Anybody see Beyoncé on her world tour this year? Queen B puts her to die for figure down to this diet (something she and other half Jay-Z are financially involved in on a business level). Invented by vegan physiologist, Marco Borges, the idea behind the 22 Day Food Revolution is that it takes 21 days to break a habit. This diet consists of eating only whole plant foods – vegetables, fruits, grains, legumes, nuts and seeds. It also follows Pareto’s 80/20 Principle. That is 80% carbs, 10% fat and 10% protein.

PROS: As with all the above diets, ditching junk food, sugar, alcohol, upping vegetable and fruit intake and lashing the water out of it like there’s no tomorrow can change your life! However, there is no dairy or meat in this particular diet so participants should watch their vitamin B levels.

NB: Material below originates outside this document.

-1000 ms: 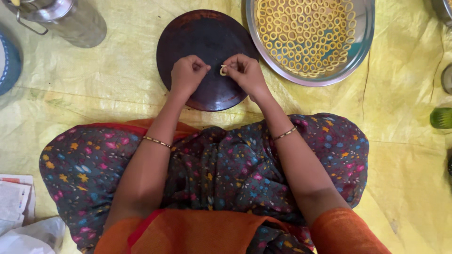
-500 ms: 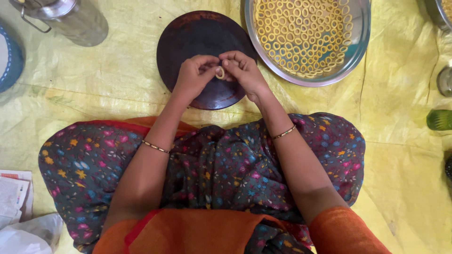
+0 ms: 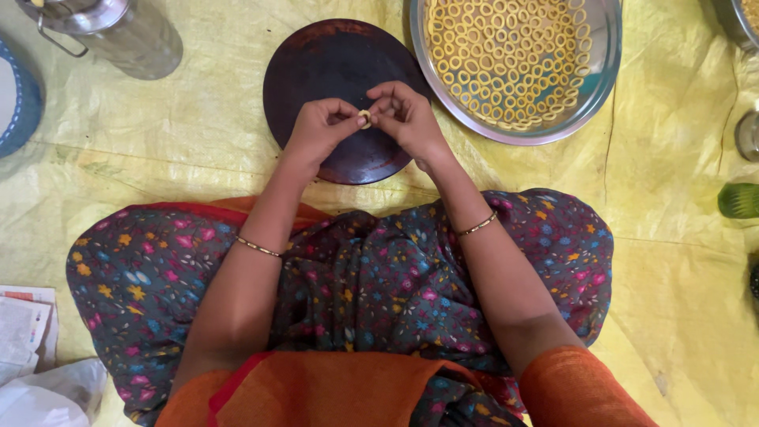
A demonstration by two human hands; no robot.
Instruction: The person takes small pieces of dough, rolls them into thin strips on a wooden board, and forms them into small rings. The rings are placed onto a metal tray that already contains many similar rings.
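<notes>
My left hand [image 3: 320, 130] and my right hand [image 3: 407, 117] meet above a dark round board [image 3: 336, 59] on the floor. Between their fingertips they pinch a small pale dough ring [image 3: 364, 118], held just off the board. To the upper right stands a wide steel plate [image 3: 597, 87] filled with several finished yellow dough rings [image 3: 506, 55]. Thin bangles circle both wrists. My lap, in dark flowered cloth, lies below the hands.
A yellow sheet [image 3: 158, 150] covers the floor. A steel canister [image 3: 118, 32] lies at the top left beside a blue-rimmed object [image 3: 24, 103]. Papers and a white bag [image 3: 32, 364] sit at the bottom left. A green item [image 3: 739, 200] and a small metal vessel [image 3: 747, 134] are at the right edge.
Both hands have lifted slightly off the board and drawn closer together, and the dough strip has been closed into a ring between the fingertips.
</notes>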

CONS: With such a high carb intake you won’t feel hungry but you will have insulin spikes which can lead to bad food cravings. Any unused carbs not used through exercise will be stored as fat. When reading the book the recipes are unbalanced, unclear and repetitive also.

So, in a nutshell, whether it’s vegetarian, vegan, all meat and no carbs or simply fasting, basic principles remain the same – cut out the C.R.A.P. drink plenty of water!

C: Carbohydrates (Reduce simple carbs, increase complex carbs)

R: Refined Food

A: Artificial Food

P: Processed Food

And before venturing on a new diet, always consult a G.P. or qualified nutritionist.